On October 6, 1975, defendant was charged by information pursuant to the amended statute. Defendant brings this appeal from the judgment entered by the trial court and he presents three questions for review: (1) whether the retroactive application of the amended statute was in violation of prohibitions against ex post facto legislation; (2) whether the retroactive application of the amended statute contravened principles of statutory construction; and (3) whether the amended statute involved an invalid delegation of legislative authority. The gist of this appeal revolves around the fact that the offenses were committed prior to the effective date of the amendment but the information was filed subsequent thereto. The first two issues presented by defendant were fully treated in People v. Myers (3d Dist. 1977), 44 Ill. App.3d 860, 359 N.E.2d 197, and in People v. Tibbs (4th Dist. 1977), 46 Ill. App.3d 310, 360 N.E.2d 993.
1, 2 Defendant's first contention is that the application of section 111-2(a), as amended, to the instant case involves an ex post facto prohibition. The court in Myers, however, held that:
"We conclude and find that the amendment to section 111-2 of the Code of Criminal Procedure, as applied in this cause, does not involve a prohibited ex post facto law. The statutory change did not substantively alter an offense, the punishment of an offense, or the rules of evidence used in proving the commission of an offense, after the offense was committed. The change here was solely one of procedure, which did not deprive the defendant of any substantive right or defense available at the time of the commission of the offense." (44 Ill. App.3d 860, 867, 359 N.E.2d 197, 201, accord, People v. Tibbs (1977), 46 Ill. App.3d 310, 312, 360 N.E.2d 993, 995.)
In regard to defendant's further contention that a retroactive application of section 111-2(a), as amended, contravenes section 4 of the Statutory Construction Act (Ill. Rev. Stat. 1975, ch. 131, par. 4) the court in Myers held that the amendment to section 111-2(a):
*39 "* * * is essentially procedural in nature, and that defendant did not, by commission of the offense alleged or by any events occurring subsequent thereto, acquire any `accrued right' within the meaning of the Statutory Construction Act." (44 Ill. App.3d 860, 865, 359 N.E.2d 197, 200.)

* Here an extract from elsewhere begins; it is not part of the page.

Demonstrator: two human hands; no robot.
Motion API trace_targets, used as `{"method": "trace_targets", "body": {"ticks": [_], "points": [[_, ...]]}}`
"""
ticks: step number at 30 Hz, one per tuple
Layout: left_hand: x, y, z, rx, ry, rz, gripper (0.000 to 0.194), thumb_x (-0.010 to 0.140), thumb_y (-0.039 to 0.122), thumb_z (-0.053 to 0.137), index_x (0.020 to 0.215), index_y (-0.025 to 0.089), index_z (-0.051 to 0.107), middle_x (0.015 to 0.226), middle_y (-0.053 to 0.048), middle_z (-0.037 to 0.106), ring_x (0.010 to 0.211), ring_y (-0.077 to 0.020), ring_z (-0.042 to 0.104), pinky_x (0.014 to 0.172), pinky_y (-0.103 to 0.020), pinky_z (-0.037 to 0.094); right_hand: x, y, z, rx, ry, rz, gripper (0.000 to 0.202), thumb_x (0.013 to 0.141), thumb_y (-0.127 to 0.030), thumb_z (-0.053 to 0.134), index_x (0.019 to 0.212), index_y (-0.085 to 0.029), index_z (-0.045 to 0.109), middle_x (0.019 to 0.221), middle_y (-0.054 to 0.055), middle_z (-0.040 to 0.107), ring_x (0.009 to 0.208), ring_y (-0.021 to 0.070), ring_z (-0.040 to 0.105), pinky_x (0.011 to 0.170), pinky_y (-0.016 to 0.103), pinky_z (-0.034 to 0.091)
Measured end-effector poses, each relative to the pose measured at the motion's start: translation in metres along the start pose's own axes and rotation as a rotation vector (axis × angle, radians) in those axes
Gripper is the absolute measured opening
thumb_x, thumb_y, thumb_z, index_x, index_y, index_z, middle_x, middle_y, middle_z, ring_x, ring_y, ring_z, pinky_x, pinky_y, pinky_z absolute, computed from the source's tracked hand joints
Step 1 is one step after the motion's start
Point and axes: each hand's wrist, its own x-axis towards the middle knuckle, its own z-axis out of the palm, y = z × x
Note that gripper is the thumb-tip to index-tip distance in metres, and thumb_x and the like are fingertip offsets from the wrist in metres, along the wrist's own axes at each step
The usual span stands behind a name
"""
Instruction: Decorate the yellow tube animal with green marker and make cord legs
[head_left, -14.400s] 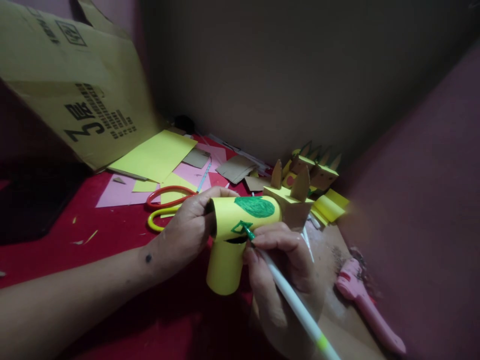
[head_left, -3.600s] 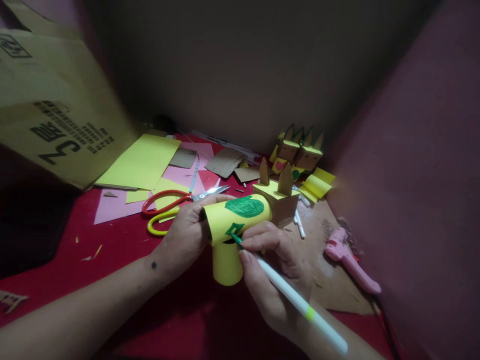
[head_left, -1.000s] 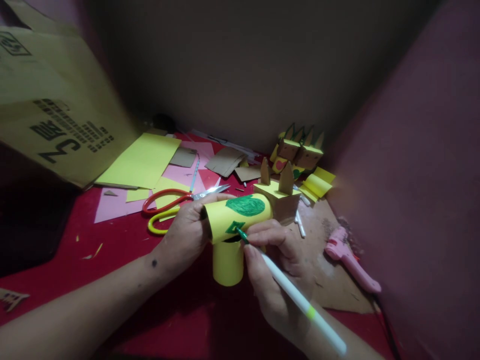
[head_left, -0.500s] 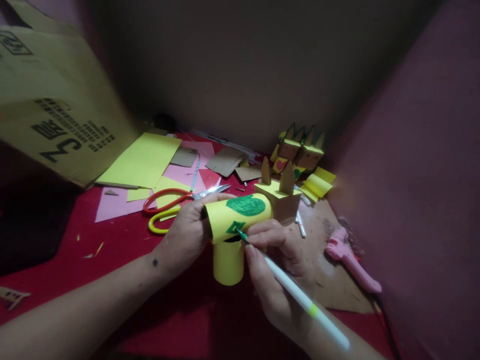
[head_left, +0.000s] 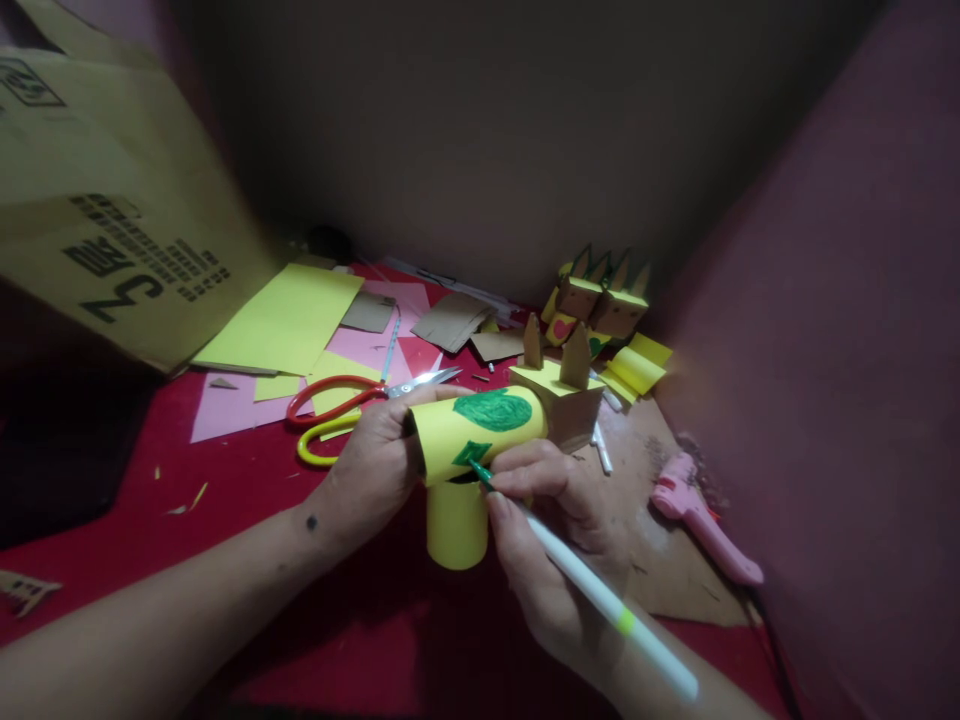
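Over the near half of the red tabletop [head_left: 337, 640], R hand [head_left: 551, 520] grips a white marker [head_left: 585, 580] btwn thumb & fingers, green tip at a small green diamond [head_left: 472, 454] drawn on a yellow paper tube [head_left: 435, 440]. Diamond looks mostly filled. L hand [head_left: 379, 445] grasps same tube near its open L end, fingertips hidden. Tube approx horiz., held above tabletop, larger green patch [head_left: 493, 410] on upper side. 2nd yellow tube [head_left: 456, 530] upright just under it; can't tell if joined. Toward R edge: pink glue gun [head_left: 701, 520] on a cardboard sheet [head_left: 690, 590]. Held tube's R end meets a brown cardboard block [head_left: 574, 408] w/ 2 pointed ears, yellow top. Just past L hand, scissors [head_left: 391, 391], red + yellow handles, blades pointing R. Farther back: pink paper [head_left: 232, 410], then big yellow sheet [head_left: 289, 320] toward far L corner. Brown carton [head_left: 97, 180] w/ black print, tilted, L side. Near far R corner, box-headed figs [head_left: 619, 315] w/ pointed ears; grey wall [head_left: 487, 130] behind.
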Motion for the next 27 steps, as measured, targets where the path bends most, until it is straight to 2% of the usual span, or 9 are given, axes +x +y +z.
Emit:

We adopt the rationale in Myers and Tibbs and therefore we find an extended discussion of these points unnecessary. Accordingly, we find no merit to the first two contentions of defendant.

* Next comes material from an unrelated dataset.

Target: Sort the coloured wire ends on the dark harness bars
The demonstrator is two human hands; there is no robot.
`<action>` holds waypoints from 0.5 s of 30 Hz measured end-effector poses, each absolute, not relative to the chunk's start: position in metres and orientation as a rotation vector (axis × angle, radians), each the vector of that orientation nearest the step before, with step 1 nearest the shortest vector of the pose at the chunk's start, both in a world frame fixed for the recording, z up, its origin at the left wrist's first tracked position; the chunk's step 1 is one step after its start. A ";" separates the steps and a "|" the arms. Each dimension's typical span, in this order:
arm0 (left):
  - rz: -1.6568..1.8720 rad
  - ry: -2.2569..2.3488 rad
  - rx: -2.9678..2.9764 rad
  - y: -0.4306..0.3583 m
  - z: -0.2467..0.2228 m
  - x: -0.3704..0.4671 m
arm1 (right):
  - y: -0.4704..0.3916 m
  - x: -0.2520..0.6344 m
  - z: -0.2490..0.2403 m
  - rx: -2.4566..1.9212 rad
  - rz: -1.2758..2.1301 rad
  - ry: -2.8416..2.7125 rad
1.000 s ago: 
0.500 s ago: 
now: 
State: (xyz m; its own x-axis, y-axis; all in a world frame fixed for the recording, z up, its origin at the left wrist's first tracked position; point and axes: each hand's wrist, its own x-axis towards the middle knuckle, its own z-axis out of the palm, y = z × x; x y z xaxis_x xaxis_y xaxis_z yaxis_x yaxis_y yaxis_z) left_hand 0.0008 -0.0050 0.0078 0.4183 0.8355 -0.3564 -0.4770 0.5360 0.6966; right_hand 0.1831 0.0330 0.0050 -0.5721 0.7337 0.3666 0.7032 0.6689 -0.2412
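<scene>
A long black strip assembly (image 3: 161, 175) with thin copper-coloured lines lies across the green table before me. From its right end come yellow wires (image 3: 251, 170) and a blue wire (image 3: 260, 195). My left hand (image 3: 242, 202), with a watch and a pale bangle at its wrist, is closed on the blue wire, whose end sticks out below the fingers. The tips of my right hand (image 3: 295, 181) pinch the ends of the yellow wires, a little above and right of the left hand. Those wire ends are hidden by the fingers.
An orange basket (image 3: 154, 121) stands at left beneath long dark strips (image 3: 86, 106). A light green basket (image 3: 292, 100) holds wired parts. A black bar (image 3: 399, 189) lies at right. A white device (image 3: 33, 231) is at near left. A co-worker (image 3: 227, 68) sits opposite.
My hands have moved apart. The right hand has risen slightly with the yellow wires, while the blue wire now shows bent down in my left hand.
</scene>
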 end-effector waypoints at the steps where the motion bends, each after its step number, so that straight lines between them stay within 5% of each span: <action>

Defendant's final contention is that the amendment to section 111-2(a) involves an invalid delegation of legislative power since it does not contain any standards upon which a State's Attorney is to choose whether to commence a prosecution by way of indictment or information.
The contention is specious. Defendant's analysis presumes that the power to commence prosecutions involves the exercise of legislative power. It does not.
3 The State's Attorney is a constitutional officer. (Ill. Const. 1970, art. 6, § 19.) His office is a part of the executive branch of the State Government and the powers exercised by that office are executive powers. (People v. Baron (1970), 130 Ill. App.2d 588, 264 N.E.2d 423; People v. Stinger (1974), 22 Ill. App.3d 371, 317 N.E.2d 340.) The duties of a State's Attorney include that of commencing and prosecuting all criminal actions. (Ill. Rev. Stat. 1975, ch. 14, par. 5.) The determination to commence a felony prosecution by way of information or indictment as permitted by the amendment to section 111-2(a) involves the exercise of executive powers. The amendment, consequently, did not delegate a legislative power.
Accordingly, we affirm the judgment of the circuit court of Jackson County.
Affirmed.
CARTER, P.J., and JONES, J., concur.